Tuesday, July 12, 2011

Dear Withywindle:

You are so on double secret probation:
* Started reading Plato--what else to follow up Montaigne with? Have read Euthyphro; perhaps ancient Athenian courtesy mistranslates, but Socrates seems awfully snide. Not a death-penalty offense, I suppose, but I do want some sort of Athenian Blackadder to mock him. Oh, right, Aristophanes, been there, done that.



Withywindle said...

It's going to be a fun few years ... do you think he isn't being even a little snide?

Flavia said...

I'm with Withy. I read/reread several dialogues last summer and laughed out loud a number of times.

Andrew Stevens said...

I'm with Withywindle. I've always found Socrates a little irritating. Partly I am sure this is just the pro-humility ethic of a post-Christian culture operating. But most people seem to find Aristotle and Cicero irritating and I generally do not. Plato's Socrates, though, is still a bit irritating to me, possibly because he poses as humble while actually being quite arrogant. Cicero and Aristole make no pretense of humility.

FLG said...

Shit, in that case, wait until you get to the apology.

Anonymous said...

FLG, a small book for you to consider - I think I've suggested Pieper to you before - Leisure, the basis of culture. The intro of his newest book is written by Father Schall from Georgetown and friend of Emily Hale as well as Father M :


Mrs. P

FLG said...

Mrs. P:

I included Peiper's paper in my leisure paper:

Schall wrote the forward to the edition I had of that book, as well.
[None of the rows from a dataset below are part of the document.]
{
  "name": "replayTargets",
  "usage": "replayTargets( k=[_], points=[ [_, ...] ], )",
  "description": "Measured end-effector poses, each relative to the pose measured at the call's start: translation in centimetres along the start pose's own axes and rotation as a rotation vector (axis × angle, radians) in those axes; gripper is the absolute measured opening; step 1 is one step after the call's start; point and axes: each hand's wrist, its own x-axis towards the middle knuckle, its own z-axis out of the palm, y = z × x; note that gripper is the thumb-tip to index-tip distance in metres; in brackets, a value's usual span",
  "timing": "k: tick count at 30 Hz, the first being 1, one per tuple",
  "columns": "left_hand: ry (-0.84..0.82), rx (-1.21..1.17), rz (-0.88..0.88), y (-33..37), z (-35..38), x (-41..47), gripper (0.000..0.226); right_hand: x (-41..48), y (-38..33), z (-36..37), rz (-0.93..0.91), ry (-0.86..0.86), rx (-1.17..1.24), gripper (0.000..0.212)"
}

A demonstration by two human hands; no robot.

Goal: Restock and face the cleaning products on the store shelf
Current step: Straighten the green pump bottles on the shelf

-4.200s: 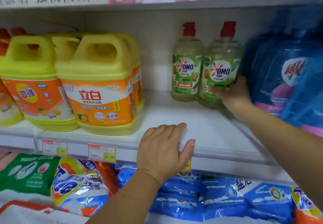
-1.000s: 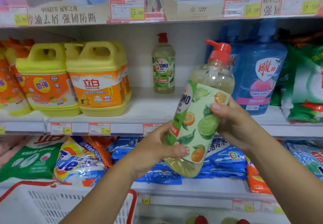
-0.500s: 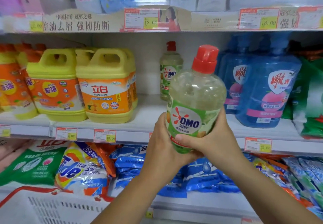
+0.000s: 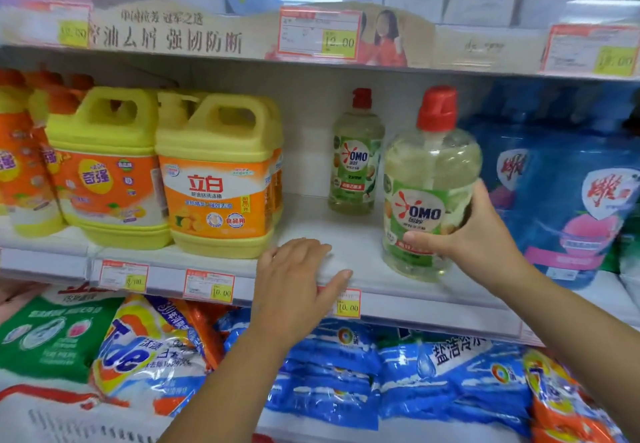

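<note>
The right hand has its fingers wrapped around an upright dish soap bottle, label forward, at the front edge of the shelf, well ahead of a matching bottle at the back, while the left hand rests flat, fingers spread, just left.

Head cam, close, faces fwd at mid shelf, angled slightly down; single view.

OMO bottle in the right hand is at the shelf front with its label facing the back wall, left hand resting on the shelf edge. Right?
Not quite. The head view shows the OMO bottle in the right hand with its label facing outward. The left hand does rest on the shelf edge.
</note>
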Motion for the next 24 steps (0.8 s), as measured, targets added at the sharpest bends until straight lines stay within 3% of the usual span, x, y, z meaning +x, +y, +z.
replayTargets(
  k=[7, 17, 24],
  points=[
    [0.154, 0.007, 0.048, -0.2, 1.7, -0.1, 0.044, 4.3, 3.3, 1.7, 0.132, 0.000, 0.050, 0.099],
    [0.196, 0.025, 0.083, -0.5, 2.3, -0.1, 0.043, 11.3, 6.2, 2.0, 0.202, 0.005, -0.038, 0.074],
    [0.199, 0.036, 0.104, -0.6, 2.4, -0.1, 0.040, 13.5, 8.4, 3.0, 0.199, 0.044, -0.054, 0.074]
  ],
)
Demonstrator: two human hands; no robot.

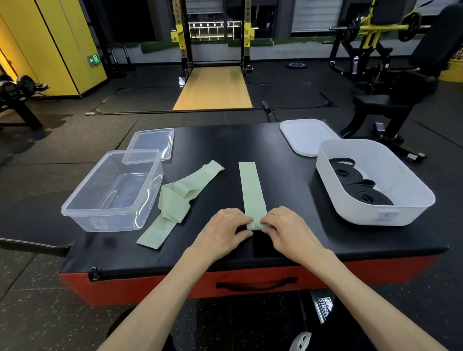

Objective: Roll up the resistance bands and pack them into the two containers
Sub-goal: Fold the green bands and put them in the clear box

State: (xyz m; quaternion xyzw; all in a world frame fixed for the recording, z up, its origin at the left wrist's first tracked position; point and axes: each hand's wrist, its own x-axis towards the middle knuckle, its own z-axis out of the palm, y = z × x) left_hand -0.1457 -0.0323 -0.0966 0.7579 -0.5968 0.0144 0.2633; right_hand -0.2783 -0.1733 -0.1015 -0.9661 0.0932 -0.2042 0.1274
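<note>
Green flat elastic band (249,185), rolled end pinched by left hand (222,229) and right hand (289,227). One clear plastic box (120,221), one white plastic tub (361,211).

on my feed the left hand (222,229) and right hand (289,228) are bare, and both forearms are bare all the way to the bottom of the frame. below the near edge of the padded platform (250,142), the legs are in black clothing (307,319). the right leg carries a patch of white block lettering (322,308), partly readable as "stren". beside it sits what looks like a white perforated shoe (301,344).
</note>
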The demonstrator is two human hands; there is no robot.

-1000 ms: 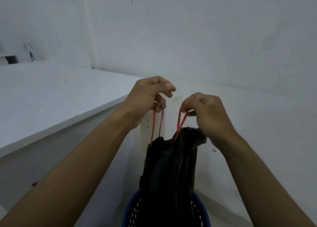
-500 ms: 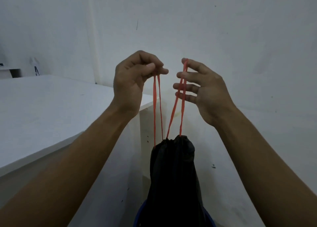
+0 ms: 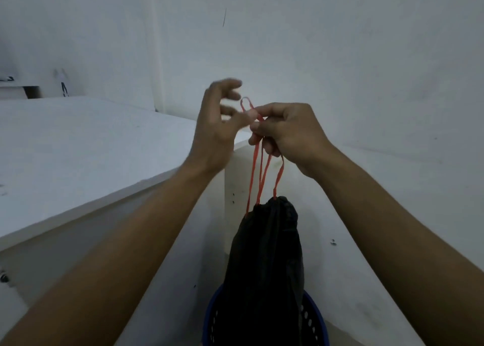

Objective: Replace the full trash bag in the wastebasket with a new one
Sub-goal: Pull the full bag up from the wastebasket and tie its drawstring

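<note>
A black trash bag (image 3: 267,262), cinched shut at the top, hangs out of a blue perforated wastebasket (image 3: 314,322) at the bottom centre. Its red drawstrings (image 3: 258,173) run straight up from the bag's neck. My right hand (image 3: 285,131) pinches both drawstring loops together, and a small loop sticks out above its fingers. My left hand (image 3: 217,125) is just left of the strings, blurred, its fingers spread, with only the thumb tip close to the loop.
A white tabletop (image 3: 78,157) fills the left side, its corner right behind my hands. A white wall (image 3: 340,44) stands behind and to the right. The basket sits on the floor between the table's side panel (image 3: 227,214) and the wall.
Each hand held one drawstring loop and raised them. Now both loops are gathered in my right hand, my left hand has let go with fingers spread, and both hands have come lower.
</note>
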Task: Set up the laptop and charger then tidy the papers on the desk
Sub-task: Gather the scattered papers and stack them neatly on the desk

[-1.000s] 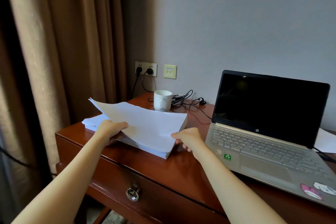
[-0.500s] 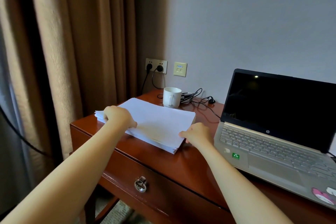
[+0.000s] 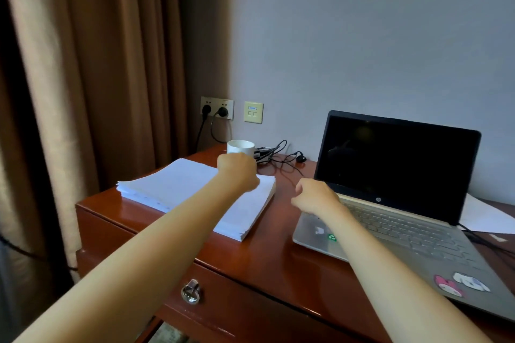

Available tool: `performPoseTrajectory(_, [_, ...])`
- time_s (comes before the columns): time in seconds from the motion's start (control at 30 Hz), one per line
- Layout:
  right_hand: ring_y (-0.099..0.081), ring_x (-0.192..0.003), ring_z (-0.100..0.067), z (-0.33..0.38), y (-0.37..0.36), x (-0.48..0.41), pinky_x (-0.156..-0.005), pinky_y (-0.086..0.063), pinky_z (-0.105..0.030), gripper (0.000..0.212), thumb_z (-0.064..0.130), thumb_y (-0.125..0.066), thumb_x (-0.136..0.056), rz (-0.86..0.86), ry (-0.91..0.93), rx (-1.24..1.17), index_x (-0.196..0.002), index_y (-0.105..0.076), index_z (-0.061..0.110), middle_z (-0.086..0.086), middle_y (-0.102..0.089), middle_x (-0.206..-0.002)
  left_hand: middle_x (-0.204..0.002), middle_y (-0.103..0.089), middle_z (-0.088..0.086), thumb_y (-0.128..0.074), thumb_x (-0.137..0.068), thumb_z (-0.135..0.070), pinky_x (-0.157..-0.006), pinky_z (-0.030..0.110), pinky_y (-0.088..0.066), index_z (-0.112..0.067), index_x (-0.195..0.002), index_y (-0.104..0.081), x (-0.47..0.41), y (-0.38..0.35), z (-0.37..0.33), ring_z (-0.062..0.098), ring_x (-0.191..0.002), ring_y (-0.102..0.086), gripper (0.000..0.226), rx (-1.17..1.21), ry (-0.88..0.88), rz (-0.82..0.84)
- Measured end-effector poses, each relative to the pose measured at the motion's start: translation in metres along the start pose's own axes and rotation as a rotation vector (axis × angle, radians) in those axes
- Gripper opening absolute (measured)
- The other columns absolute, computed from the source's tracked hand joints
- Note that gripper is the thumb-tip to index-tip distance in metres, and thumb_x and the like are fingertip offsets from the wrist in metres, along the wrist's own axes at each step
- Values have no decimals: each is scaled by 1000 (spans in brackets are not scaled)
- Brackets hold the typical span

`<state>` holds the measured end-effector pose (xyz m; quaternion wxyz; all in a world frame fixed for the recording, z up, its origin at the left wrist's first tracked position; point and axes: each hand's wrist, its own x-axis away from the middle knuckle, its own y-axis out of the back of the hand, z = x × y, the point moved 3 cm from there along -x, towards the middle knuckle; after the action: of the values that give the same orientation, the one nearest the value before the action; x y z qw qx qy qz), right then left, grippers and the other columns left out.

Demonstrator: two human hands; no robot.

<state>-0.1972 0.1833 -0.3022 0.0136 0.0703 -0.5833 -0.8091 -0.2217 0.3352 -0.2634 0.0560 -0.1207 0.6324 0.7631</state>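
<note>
A thick stack of white papers point(image 3: 172, 189) lies flat on the left part of the wooden desk point(image 3: 264, 256). My left hand point(image 3: 238, 172) hovers over the stack's far corner, right in front of a white mug point(image 3: 241, 145); its fingers are hidden behind the back of the hand. My right hand point(image 3: 315, 195) hangs above the desk between the stack and the open laptop point(image 3: 390, 164), fingers loosely curled and holding nothing. The laptop's screen is dark. A black cable point(image 3: 480, 241) runs from the laptop's right side.
Tangled black cords point(image 3: 278, 153) lie behind the mug, with two plugs in the wall socket point(image 3: 217, 108). A loose white sheet point(image 3: 486, 217) lies behind the laptop at the right. A brown curtain point(image 3: 97, 78) hangs left of the desk. A drawer pull point(image 3: 191, 291) faces me.
Both hands have let go of the paper stack, which now lies flat. My left hand moved forward toward the mug; my right hand moved right toward the laptop.
</note>
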Motion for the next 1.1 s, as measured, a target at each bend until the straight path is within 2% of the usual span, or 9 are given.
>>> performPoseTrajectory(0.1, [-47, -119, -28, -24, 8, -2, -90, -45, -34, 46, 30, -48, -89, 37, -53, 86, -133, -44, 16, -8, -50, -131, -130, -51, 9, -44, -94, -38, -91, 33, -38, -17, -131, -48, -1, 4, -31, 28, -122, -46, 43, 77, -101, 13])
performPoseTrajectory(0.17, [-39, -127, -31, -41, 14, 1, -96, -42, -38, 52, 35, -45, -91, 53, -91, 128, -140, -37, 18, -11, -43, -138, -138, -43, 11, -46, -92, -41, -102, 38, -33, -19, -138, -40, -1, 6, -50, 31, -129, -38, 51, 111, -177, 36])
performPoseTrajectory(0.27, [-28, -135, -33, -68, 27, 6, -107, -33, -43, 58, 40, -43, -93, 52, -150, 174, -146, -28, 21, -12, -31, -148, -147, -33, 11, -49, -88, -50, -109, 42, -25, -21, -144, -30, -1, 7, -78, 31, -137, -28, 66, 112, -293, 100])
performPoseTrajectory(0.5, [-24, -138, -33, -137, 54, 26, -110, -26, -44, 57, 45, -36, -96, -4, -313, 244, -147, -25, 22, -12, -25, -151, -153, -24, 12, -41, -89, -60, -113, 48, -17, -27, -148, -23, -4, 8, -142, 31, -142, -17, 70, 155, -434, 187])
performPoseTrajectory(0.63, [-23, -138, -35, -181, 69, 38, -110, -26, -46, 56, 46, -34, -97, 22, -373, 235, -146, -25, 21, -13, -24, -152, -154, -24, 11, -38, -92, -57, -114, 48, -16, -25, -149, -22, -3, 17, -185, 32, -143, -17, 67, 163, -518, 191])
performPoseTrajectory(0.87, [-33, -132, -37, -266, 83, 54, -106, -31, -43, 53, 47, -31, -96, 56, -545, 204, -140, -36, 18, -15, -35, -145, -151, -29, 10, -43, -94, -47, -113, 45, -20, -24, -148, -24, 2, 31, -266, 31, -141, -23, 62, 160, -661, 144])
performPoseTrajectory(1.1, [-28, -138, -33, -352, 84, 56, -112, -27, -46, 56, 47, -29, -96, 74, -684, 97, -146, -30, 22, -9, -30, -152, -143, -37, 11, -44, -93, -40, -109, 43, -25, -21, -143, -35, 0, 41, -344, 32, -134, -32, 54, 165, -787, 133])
However, I didn't know about Peiper's new book, and I will certainly pick that up. I'm fascinated by the concept of myth in Plato.

FLG said...

As it happens, I was thinking about trying to weasel my way into Schall's Plato class this fall, but figured it would be too much given that I'm already doing the MBA.

Anonymous said...

Schall wrote the forward to your edition of Leisure? Wow! I'll need to check ours and if he did - read it. Our copy predates our swim across the Tiber so I'm positive I would've ignored him seeing he was a Catholic -priest. I know that makes no sense (considering it was Josef Peiper I was reading but I was trying so hard to remain Episcopalian so reading Catholic scholars while ignoring Catholic priests became rather routine.

Then came the day I stopped ignoring Catholic priests and Wow! Are they handsome and ever so intelligent. I hear Father Schall is wonderful....

Mrs. P

Anonymous said...

Roger Scruton penned our intro. I used to have the biggest (Platonic) crush on him.